■ **EXERCISE AIM**:
Total the lines of the listing below that hold the word "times". Output nothing except that number.
━━━━━ GIVEN DATA
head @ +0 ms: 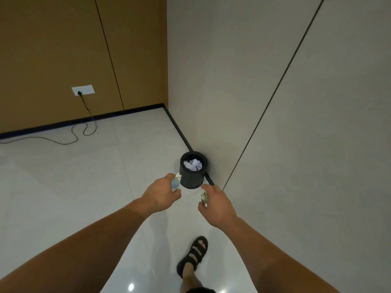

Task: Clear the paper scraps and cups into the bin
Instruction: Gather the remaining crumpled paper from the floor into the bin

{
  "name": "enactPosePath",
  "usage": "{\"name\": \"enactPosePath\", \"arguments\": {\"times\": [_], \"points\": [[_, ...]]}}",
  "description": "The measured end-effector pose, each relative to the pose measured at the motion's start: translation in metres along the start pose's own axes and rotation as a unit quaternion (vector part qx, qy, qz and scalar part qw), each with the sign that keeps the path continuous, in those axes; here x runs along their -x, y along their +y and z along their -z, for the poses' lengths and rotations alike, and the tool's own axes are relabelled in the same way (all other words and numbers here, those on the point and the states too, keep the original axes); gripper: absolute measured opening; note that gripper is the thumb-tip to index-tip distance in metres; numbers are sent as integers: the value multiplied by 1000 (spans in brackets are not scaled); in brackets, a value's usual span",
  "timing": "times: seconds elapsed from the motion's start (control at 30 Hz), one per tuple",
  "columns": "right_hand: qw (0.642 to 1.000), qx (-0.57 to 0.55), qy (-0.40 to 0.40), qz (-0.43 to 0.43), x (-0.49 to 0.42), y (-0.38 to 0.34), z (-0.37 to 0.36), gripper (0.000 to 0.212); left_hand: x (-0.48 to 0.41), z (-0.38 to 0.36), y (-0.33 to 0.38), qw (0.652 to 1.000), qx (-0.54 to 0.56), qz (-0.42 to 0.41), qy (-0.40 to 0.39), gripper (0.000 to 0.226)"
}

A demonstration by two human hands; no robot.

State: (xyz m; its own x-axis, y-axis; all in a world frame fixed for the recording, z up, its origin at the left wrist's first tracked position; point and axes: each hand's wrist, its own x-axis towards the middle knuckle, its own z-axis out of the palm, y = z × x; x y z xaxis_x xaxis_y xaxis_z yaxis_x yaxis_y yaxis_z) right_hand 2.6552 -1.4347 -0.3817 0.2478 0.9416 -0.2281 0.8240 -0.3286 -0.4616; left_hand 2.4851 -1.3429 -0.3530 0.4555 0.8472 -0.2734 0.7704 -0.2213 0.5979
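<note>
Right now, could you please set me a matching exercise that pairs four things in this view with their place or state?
Things
1. black bin
2. left hand
3. right hand
4. black cable

Places or states
A. plugged into the white wall socket
B. holds a greenish scrap
C. stands on the floor by the grey wall, white crumpled paper inside
D. holds a bluish-white scrap

Pairs: 1-C, 2-D, 3-B, 4-A
</note>
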Motion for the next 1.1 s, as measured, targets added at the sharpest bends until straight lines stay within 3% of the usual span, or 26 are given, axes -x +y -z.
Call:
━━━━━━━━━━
■ **TASK RESULT**:
2